La hoja de ruta está marcada: “Primero tendrá unos días de vacaciones y luego volverá a arrancar. Tendrá su programa. No hay ninguna preocupación de que no vaya a regresar en forma”, remató Eberl.
Curiosamente, Díaz parecía intuir que podía llegar un tramo más complicado. En otra entrevista con Sky/RTL admitió que le habría gustado tener un recambio específico en su puesto: “Claro que siempre quiero jugar. Pero si hay alguien que pueda ayudar en mi posición: bienvenido. Eso ayuda mucho cuando las cosas no salen bien. Entonces el compañero está ahí para ayudarte, y así os vais alternando. Eso es muy importante. Me habría gustado. Pero bueno, no pasó. Seguimos bien como estamos”.
Un puesto sin doble, soluciones desde dentro
El plan inicial del Bayern era, de hecho, arrancar la temporada con un sustituto natural para el colombiano en la banda izquierda. El discurso cambió en los últimos días de mercado: el club decidió ceder a Arijon Ibrahimovic al FC Augsburg, una decisión que también sorprendió al propio jugador de 20 años.
Cuando el viernes le preguntaron a Eberl si el club podría replantearse en invierno la búsqueda de un “doble” para Díaz, el dirigente respondió con otra pregunta: “¿Desde dónde marcó hoy Isi su gol?”. La respuesta era obvia: Saibari apareció y definió desde el costado izquierdo del área.
El marroquí no es un extremo puro. Le falta velocidad para serlo. Pero su inteligencia, visión de juego y técnica le permiten moverse con naturalidad en cualquier posición del frente de ataque. A eso se suma Serge Gnabry, otra opción sólida para ocupar la banda de Díaz cuando sea necesario.
Por ahora, su puesto no parece en peligro. Vincent Kompany está rotando a sus estrellas y todo apunta a que seguirá haciéndolo en las próximas semanas, con varias jornadas intersemanales encadenadas tras el parón internacional. Habrá minutos para todos. Y el colombiano, pese al bache, sigue siendo una pieza central del plan.
Un precedente que invita al optimismo
No es la primera vez que el Bayern le concede unas “vacaciones” a media temporada. En diciembre de 2025, Díaz se perdió partidos de Champions League por una tarjeta roja y también estaba sancionado en Bundesliga por acumulación de amarillas. Kompany aprovechó entonces para enviarlo unos días fuera.

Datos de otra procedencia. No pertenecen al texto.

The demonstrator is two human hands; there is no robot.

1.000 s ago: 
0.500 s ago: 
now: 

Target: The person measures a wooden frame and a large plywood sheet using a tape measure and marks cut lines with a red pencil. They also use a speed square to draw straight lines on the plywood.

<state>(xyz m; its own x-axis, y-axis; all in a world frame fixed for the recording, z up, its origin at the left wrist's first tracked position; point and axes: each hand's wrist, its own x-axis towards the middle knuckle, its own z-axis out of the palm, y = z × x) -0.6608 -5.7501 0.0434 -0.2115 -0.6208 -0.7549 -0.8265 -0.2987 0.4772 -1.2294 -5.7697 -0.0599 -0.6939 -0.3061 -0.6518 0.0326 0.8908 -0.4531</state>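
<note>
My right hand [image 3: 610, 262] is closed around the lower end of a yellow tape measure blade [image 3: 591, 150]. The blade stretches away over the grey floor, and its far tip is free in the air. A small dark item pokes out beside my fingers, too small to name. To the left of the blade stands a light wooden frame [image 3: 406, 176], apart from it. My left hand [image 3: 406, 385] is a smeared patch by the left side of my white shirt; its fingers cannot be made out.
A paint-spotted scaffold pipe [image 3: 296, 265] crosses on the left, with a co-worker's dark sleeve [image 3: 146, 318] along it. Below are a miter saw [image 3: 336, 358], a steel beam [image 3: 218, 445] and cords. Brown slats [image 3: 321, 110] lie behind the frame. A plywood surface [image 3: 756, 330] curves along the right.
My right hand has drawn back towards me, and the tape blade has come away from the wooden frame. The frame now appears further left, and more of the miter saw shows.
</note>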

“Creo que ahora lo más sensato es que se vaya unos días y luego vuelva al cien por cien, mental y físicamente”, explicó el técnico en aquel momento.
El resultado fue contundente: Díaz regresó con energía renovada y firmó una segunda vuelta de gran nivel. Ahora la historia se repite, pero mucho antes en el calendario.
La cuestión es otra: ¿volverá a encenderse la chispa del colombiano a tiempo para que el Bayern aproveche al máximo su mejor versión en esta temporada que apenas empieza a tomar forma?